The mammalian profilin isoforms display complementary affinities for PIP2 and proline‐rich sequences

We present a study on the binding properties of the bovine profilin isoforms to both phosphatidylinositol 4,5‐bisphosphate (PIP2) and proline‐rich peptides derived from vasodilator‐stimulated phosphoprotein (VASP) and cyclase‐associated protein (CAP). Using microfiltration, we show that compared with profilin II, profilin I has a higher affinity for PIP2. On the other hand, fluorescence spectroscopy reveals that proline‐rich peptides bind better to profilin II. At micromolar concentrations, profilin II dimerizes upon binding to proline‐rich peptides. Circular dichroism measurements of profilin II reveal a significant conformational change in this protein upon binding of the peptide.
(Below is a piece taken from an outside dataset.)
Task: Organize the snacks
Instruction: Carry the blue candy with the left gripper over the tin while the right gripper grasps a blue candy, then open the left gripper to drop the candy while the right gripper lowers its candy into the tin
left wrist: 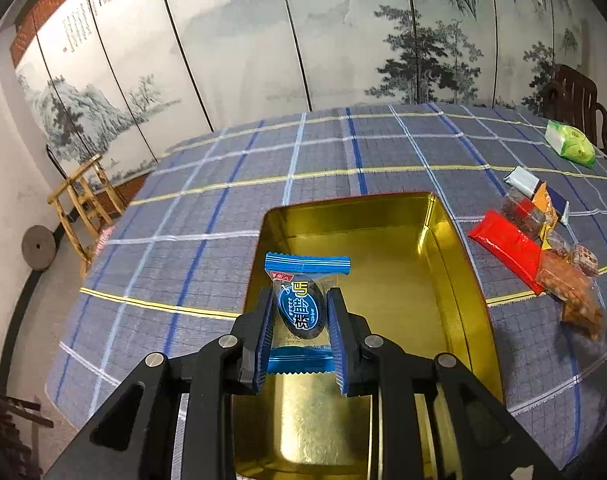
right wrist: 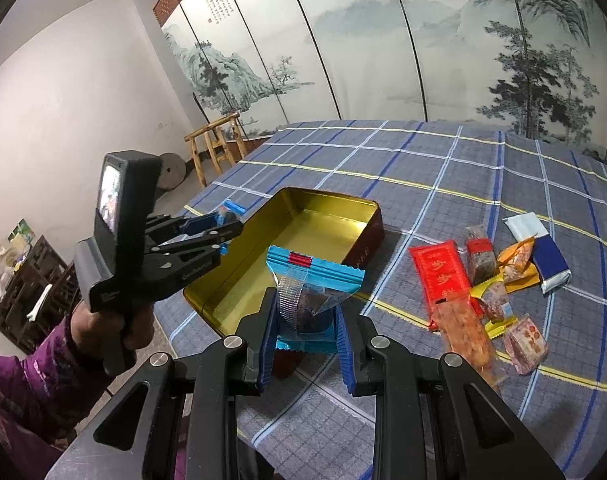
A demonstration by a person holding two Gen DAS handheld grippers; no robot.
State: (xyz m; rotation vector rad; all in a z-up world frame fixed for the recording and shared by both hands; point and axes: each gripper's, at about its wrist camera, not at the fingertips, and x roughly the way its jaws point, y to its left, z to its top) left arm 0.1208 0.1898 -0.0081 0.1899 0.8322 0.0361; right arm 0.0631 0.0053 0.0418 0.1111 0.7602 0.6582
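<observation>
Left wrist view. The left tool (left wrist: 301, 320) is clamped on a blue-wrapped sweet with a dark oval centre (left wrist: 301, 312), pads pressing its sides, and holds it above the near left part of the gold-lined rectangular metal tin (left wrist: 447, 240). The tin interior shows bare, no snack lying in it as far as this view reaches. The tin sits on the table under a blue-grey checked cloth (left wrist: 183, 260). To the right of the tin, a loose heap: a long red foil packet (left wrist: 507, 246), a clear bag of brown nut brittle (left wrist: 575, 300), a white-and-navy packet (left wrist: 523, 180). Farther right, a green-and-white pack (left wrist: 571, 144) lies well apart.

Right wrist view. The right tool (right wrist: 307, 320) grips a second blue-edged clear wrapper with a dark lump inside (right wrist: 311, 292), raised near the tin's near right corner, not yet over the opening. The left tool shows at far left, in a person's hand with a purple sleeve (right wrist: 35, 380), its sweet at the tin's left rim. The heap on the right counts about seven pieces, among them a small pinkish square pack (right wrist: 525, 344).

Judgement: the task is at an early stage. Two sweets are in hand and about to go in; none appears deposited; the whole heap and the green pack remain.
</observation>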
We show further that PIP2 effectively competes for binding of profilin I to poly‐L‐proline, since this isoform, but not profilin II, can be eluted from a poly‐L‐proline column with PIP2. Using affinity chromatography on either profilin isoform, we identified profilin II as the preferred ligand for VASP in bovine brain extracts. The complementary affinities of the profilin isoforms for PIP2 and the proline‐rich peptides offer the cell an opportunity to direct actin assembly at different subcellular localizations through the same or different signal transduction pathways.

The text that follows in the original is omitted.